Single by Soolking featuring Dadju

from the album Vintage
- Language: French
- Released: 7 February 2020
- Recorded: 2019
- Length: 3:41
- Label: Affranchis; Hyper Focal;
- Songwriters: Djuna Nsungula; Abderraouf Derradji; Raphaël Nyadjiko;
- Producer: Nyadjiko

Soolking singles chronology
| "Bébé allô" (2019) | "Meleğim" (2020) | "Hayati" (2020) |

Dadju singles chronology
| "10/10" (2020) | "Meleğim" (2020) | "Bobo au coeur" (2020) |

Music video
- "Meleğim" on YouTube

= Meleğim =

2020 single by Soolking feat. Dadju

"Meleğim" is a song by the French-Algerian singer Soolking featuring the French singer Dadju.

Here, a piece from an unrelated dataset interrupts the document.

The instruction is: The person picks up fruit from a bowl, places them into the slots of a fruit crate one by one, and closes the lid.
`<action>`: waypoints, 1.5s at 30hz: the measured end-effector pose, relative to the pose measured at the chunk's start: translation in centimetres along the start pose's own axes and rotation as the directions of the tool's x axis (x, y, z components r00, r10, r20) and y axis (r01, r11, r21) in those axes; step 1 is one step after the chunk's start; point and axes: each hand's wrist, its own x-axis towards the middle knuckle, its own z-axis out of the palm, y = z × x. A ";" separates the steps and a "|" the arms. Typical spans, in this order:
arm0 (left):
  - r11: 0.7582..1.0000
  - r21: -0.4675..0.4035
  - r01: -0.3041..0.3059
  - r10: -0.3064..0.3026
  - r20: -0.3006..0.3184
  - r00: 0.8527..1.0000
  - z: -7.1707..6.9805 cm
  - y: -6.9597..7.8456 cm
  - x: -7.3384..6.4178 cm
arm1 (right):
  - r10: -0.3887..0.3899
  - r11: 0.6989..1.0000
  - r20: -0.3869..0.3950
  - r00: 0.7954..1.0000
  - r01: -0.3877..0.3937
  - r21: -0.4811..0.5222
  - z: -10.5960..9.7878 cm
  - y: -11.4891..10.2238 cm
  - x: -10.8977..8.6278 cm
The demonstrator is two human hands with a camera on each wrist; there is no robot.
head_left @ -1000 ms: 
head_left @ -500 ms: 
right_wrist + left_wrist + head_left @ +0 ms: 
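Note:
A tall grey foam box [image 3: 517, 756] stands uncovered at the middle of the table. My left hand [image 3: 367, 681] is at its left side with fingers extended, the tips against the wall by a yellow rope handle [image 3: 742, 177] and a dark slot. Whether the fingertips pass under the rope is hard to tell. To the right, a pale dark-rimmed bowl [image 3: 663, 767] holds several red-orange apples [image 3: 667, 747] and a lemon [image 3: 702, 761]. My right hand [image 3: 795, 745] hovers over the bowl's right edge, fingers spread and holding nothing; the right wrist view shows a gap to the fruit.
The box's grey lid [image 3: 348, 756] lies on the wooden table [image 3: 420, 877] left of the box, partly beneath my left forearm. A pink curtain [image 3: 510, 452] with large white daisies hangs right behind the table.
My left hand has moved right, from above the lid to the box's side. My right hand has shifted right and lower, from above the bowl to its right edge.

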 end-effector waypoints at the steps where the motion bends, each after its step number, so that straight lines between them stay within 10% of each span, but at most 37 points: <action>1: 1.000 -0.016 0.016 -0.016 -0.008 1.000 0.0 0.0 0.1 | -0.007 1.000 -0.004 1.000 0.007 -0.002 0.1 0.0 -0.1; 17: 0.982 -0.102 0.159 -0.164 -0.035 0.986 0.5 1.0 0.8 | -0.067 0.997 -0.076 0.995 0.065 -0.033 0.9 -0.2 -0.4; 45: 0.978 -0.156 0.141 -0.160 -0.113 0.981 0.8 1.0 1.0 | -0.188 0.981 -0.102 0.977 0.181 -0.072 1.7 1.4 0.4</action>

It was released on 7 February 2020. It was written by Dadju, Soolking and Raphaël Nyadjiko. Nyadjiko also produced the song.

== Charts ==
=== Weekly charts ===

Weekly chart performance for "Meleğim"
| Chart (2020) | Peak position |
|---|---|
| Belgium (Ultratip Bubbling Under Flanders) | 41 |
| Belgium (Ultratop 50 Wallonia) | 26 |
| France (SNEP) | 2 |
| Switzerland (Schweizer Hitparade) | 52 |

=== Year-end charts ===

Year-end chart performance for "Meleğim"
| Chart (2020) | Position |
|---|---|
| France (SNEP) | 14 |

== Certifications ==

Certifications for "Meleğim"
| Region | Certification | Certified units/sales |
| Belgium (BRMA) | Gold | 20,000^{‡} |
| France (SNEP) | Diamond | 333,333^{‡} |
^{‡} Sales+streaming figures based on certification alone.